Today, the State newspaper, The Herald and his website, newzimbabwe.com have gone on a spin spree with an alleged Gono interview claiming that he is alive and well.
The announcement of Mr Gono’s death has been delayed due to the absence of President Robert Mugabe who is attending Mozambique’s 25th Independence anniversary.
Meanwhile, mourners have gathered at Gono’s Donnington Farm in Norton, and last night Senior Zanu PF and MDC officials were barred by security agents from visiting the farm or speaking to the media about as tensions boiled.
When The Zimbabwe Mail reporter called Police Spokesman Wayne Bvudzijena for more details, he was told by his secretary that he had gone to Beit Bridge and he would be back on Saturday.
Mr Gono was related to Robert Mugabe’s wife and he was the First Family’s banker.
Gono was never involved in the Zimbabwe war of liberation, but he was one the first members of the Central Intelligence Organisation (CIO) who infiltrated white businesses masquerading as tea-boys, messengers and office cleaners, in the years soon after independence.
When Zimbabwe gained independence, Robert Mugabe identified strategic businesses to take over and hence the country’s sole National Breweries was targeted, Gono was then assigned by the CIO Director-General Ken Flower to spy on the Natbrew management who were largely white.
From Natbrew, he was moved to Saltrama Plastics as Finance Manager, and from there he joined the government’s Zimbabwe Development Bank and he was later transfered to terrorist linked Bank of Credit and Commerce Zimbabwe (BCCZ) and when its parent company BCC International was liquidated due international money laundering charges, Zimbabwe government acquired its assets and formed CBZ, headed Gideon Gono.
In Zimbabwe, the Zanu PF politburo is currently the only body that accords the title of "national hero" – almost exclusively given to dead veterans of the 1970s bush war for independence. National heroes are buried at the National Heroes Acre – a shrine on the outskirts of Harare – and their spouses get state support.
The granting of hero status has been a contentious issue in Zimbabwe. Hero status is the highest honour that an individual can be accorded in recognition of his or her contribution to the struggle and success of a nation, whatever field it may be.
Since independence in 1980 more than 80 heroes and heroines have been interred at the country’s national shrine, situated just outside Harare’s city centre.
But the national hero’s status bestowed on some of the men and women buried at the shrine has reignited debate about what constitutes heroism and the relevance of the National Heroes Act, which gives the President, in this case Robert Mugabe, exclusive authority to designate national heroes.
Some Zimbabweans argue that Zanu (PF) has usurped the Act and reduced patriotism to party loyalty, allegiance and service.

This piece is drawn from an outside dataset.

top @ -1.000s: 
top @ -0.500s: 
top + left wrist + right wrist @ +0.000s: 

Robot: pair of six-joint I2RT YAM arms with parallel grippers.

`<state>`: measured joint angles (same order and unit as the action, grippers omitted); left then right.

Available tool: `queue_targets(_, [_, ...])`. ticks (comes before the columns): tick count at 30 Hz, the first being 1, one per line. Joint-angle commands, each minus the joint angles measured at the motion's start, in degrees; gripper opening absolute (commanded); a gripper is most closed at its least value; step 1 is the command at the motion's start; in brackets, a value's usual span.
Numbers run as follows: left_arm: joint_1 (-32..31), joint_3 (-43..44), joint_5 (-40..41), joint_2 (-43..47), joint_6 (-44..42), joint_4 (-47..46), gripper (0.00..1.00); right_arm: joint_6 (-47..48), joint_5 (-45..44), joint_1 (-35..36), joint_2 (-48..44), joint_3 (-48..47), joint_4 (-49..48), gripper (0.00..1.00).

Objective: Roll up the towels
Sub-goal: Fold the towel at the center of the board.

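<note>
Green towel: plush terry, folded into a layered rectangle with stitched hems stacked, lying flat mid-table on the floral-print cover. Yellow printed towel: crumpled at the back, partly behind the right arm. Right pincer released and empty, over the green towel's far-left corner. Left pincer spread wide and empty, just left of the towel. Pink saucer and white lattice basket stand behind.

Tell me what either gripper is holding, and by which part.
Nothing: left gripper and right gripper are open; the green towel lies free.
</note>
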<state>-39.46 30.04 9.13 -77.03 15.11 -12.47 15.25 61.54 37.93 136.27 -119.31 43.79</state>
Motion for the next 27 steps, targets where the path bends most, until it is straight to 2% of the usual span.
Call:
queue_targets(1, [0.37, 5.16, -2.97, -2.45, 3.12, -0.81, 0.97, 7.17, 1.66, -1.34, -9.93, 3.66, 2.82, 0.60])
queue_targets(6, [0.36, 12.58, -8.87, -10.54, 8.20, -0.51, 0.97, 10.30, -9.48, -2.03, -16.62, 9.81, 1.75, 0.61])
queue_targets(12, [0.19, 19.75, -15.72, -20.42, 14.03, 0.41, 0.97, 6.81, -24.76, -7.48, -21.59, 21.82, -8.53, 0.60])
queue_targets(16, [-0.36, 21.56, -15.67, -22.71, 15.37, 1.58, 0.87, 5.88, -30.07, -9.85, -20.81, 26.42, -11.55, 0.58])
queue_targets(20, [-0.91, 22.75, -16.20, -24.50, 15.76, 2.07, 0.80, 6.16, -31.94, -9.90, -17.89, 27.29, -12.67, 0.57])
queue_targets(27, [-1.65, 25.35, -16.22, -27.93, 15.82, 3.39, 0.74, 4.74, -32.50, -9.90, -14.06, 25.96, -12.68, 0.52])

Presently, the Zanu (PF) politburo, the party’s supreme decision-making organ confers the hero status.
Since 1980 not even one member of the opposition has been buried at the national shrine, vindicating critics who argue the honour is a preserve for Zanu (PF) members.

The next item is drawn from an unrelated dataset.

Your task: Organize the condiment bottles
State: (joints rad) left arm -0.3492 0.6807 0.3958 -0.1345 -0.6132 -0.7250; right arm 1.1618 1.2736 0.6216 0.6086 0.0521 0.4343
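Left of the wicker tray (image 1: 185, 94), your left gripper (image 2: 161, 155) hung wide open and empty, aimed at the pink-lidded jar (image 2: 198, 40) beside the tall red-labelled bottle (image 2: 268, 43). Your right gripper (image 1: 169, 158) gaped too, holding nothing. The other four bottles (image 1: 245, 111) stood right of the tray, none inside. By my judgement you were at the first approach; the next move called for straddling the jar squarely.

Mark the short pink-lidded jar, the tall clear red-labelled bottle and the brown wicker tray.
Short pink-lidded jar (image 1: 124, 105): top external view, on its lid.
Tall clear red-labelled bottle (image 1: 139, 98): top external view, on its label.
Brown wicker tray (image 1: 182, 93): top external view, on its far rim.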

Besides Sithole, James Chikerema, another veteran of the protracted liberation struggle and a relative of Mugabe was laid to rest in Zvimba, his rural home, after "differing with the ZANU-PF party in a major way."
Early this year, ZANU- Ndonga has petitioned Prime Minister Morgan Tsvangirai to review the hero status of their party’s late leader Ndabaningi Sithole.
Sithole, who distinguished himself in the liberation struggle,died in 2000 and was buried at his rural home in Chipinge despite protests from several Zimbabweans who were convinced that he deserved to be honoured as a national hero.
But in a letter written to Tsvangirai, ZANU-Ndonga petitioned the Movement for Democratic Change (MDC) leader to take a leading role in convincing the two leaders of the coalition government to appraise the hero status of Sithole.
At the time of his death Sithole was facing charges of plotting to kill President Robert Mugabe, charges which he denied.
"As you already know Honourable Prime Minister, ZANU Ndonga’s position is that the treatment that the late Reverend Sithole got when he passed on, was not reflective of the role that he played in the struggle for the liberation of this country.
The fact that Reverend Sithole played a significant role is not an overstatement as you also echoed similar statements at his burial at Freedom Farm in Mount Selinda Chipinge on the 18th of December 2000. We would therefore be grateful if you were to give us feedback on this issue and kindly request you to pursue the subject if nothing has been done to date," read part of the letter written by ZANU-Ndonga national chairman Reketayi Mushiwokufa Semwayo.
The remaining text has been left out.